III. THIS DOCTRINE UNDERLIES THE GREAT BODY OF SCRIPTURE

            From the opening words of Genesis to the close of Revelation, the message of the Bible would be meaningless if it were not for the fact that this doctrine is assumed. It is taken for granted in the opening words of Genesis. "In the beginning, God created the heavens and the earth". There could be no creation if there were not a God who is in Himself self-existent.
            It is assumed again when God assuaged the waters of the flood, and brought the ark to rest on dry land. "And God remembered Noah, and every living thing, and all the cattle that was with him in the ark: and God made a wind to pass over the earth; and the waters assuaged" (Gen. 8:1).
            It is assumed in the statement of John concerning Christ. "In the beginning was the word, and the word was with God, and the word was God" (Jn. 1:1).
            It is assumed again in the statements recorded in the book of Revelation: "Grace to you and peace, from him which is, and which was, and which is to come" (Rev. 1:4).
            “I am the alpha, and the Omega, the beginning and the ending, saith the Lord, which is,
and which was, and which is to come, the Almighty” (Rev. 1:3).
            “And the four beasts saying …. Holy, Holy, Holy, the, Lord God Almighty, which was, and is, and is to come" (Rev. 14:6).
            "And the four and twenty elders...worshipped God, saying  We give thee thanks, O Lord God Almighty, which art, and wast, and art to come" (Rev. 11:16-17).
            “And I heard the angel of the waters say, Thou art righteous, O Lord, which art, and wast, and shalt be, because thou hast judge thus” (Rev. 16:5).
            One might greatly multiply the passages on this point. But it is enough to say, that the doctrine underlies all the Scripture, or else the God of the Bible is a mere figment of the imagination.

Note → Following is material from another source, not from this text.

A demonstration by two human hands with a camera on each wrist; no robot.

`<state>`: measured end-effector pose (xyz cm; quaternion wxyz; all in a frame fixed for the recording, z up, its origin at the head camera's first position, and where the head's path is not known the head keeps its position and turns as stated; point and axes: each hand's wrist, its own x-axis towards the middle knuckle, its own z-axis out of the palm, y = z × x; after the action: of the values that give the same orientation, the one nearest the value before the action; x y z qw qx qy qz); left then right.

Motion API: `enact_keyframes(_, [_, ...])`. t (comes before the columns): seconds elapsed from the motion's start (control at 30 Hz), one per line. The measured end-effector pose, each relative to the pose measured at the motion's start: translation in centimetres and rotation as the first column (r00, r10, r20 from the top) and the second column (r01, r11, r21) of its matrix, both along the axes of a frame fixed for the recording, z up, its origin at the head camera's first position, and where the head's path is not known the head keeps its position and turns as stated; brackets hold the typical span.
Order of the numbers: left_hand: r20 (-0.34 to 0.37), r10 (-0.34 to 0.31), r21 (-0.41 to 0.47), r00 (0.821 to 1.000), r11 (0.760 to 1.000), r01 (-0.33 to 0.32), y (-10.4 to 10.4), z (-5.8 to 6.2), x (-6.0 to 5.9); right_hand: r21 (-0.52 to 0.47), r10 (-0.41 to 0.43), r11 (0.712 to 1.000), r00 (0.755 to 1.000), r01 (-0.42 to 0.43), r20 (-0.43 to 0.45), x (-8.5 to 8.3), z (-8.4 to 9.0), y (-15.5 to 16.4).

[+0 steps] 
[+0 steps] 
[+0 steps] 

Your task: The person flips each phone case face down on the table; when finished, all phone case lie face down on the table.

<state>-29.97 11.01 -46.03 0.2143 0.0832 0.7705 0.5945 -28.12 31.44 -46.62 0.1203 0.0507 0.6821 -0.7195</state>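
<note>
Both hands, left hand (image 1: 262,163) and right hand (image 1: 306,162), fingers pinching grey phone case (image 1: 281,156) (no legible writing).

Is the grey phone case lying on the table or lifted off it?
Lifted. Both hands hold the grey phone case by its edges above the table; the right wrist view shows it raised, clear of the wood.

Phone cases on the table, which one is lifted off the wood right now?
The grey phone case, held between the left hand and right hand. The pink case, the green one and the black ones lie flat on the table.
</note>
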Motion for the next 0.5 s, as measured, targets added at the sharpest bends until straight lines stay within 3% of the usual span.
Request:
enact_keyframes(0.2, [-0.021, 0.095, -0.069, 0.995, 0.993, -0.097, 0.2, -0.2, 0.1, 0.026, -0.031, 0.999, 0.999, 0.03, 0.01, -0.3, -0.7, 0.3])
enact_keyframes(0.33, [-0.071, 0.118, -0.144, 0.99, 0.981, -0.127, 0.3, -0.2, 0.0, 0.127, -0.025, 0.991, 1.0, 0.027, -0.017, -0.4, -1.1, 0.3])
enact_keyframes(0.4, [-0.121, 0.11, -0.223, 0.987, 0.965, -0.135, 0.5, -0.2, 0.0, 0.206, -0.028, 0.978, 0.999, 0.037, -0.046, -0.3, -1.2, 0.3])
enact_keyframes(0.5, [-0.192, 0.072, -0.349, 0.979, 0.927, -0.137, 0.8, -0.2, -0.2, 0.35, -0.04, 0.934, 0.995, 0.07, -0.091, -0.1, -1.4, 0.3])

IV. THE PRACTTCAL VALUE OF THIS DOCTRINE

            The practical value of this doctrine lies in the fact that the searcher after once having come to God is sure that he has reached the ultimate source of everything. One need never go any further.
            This God is the source and supply for all material needs. This explains why Paul could rest so peacefully in prison with real assurance he could write to the Philippian believers and pass on to them the confidence which was his (Phil. 4:10-19). This God is the source of spiritual life and sustenance as manifested through Christ. "Verily, verily, I say unto you, the hour is cming and now is, when the dead shall hear the voice of the Son of God; and they that hear shall live. For as the Father hath life in himself; so hath he given to the son to have life in himself" (John 5:25-20. This God is the source of physical resurrection from the dead. "Marvel not at this: for the hour is coming, in the which all that are in the graves shall hear his voice, and they shall come forth; they that have done good, unto the resurrection of life: and they that have done evil, unto the resurrection of damnation" (John 5:28-29). This God is the source of final judgment and perdition. "For the Father judges no men, but hath committed all judgment to the Son...and hath given him authority to execute judgment also, because he is the Son of man" (John 5:22-27).
            This God, in the person of Christ, is the source cf all the blessing in the eternal state. Christ is the Temple of the New Jerusalem (Rev. 21:22), and the light of the city (Rev. 21:23); the citizens gather about His throne (Rev. 22:3), and they behold his face and the glory of it throughout all eternity (Rev. 22:4; John 17:24).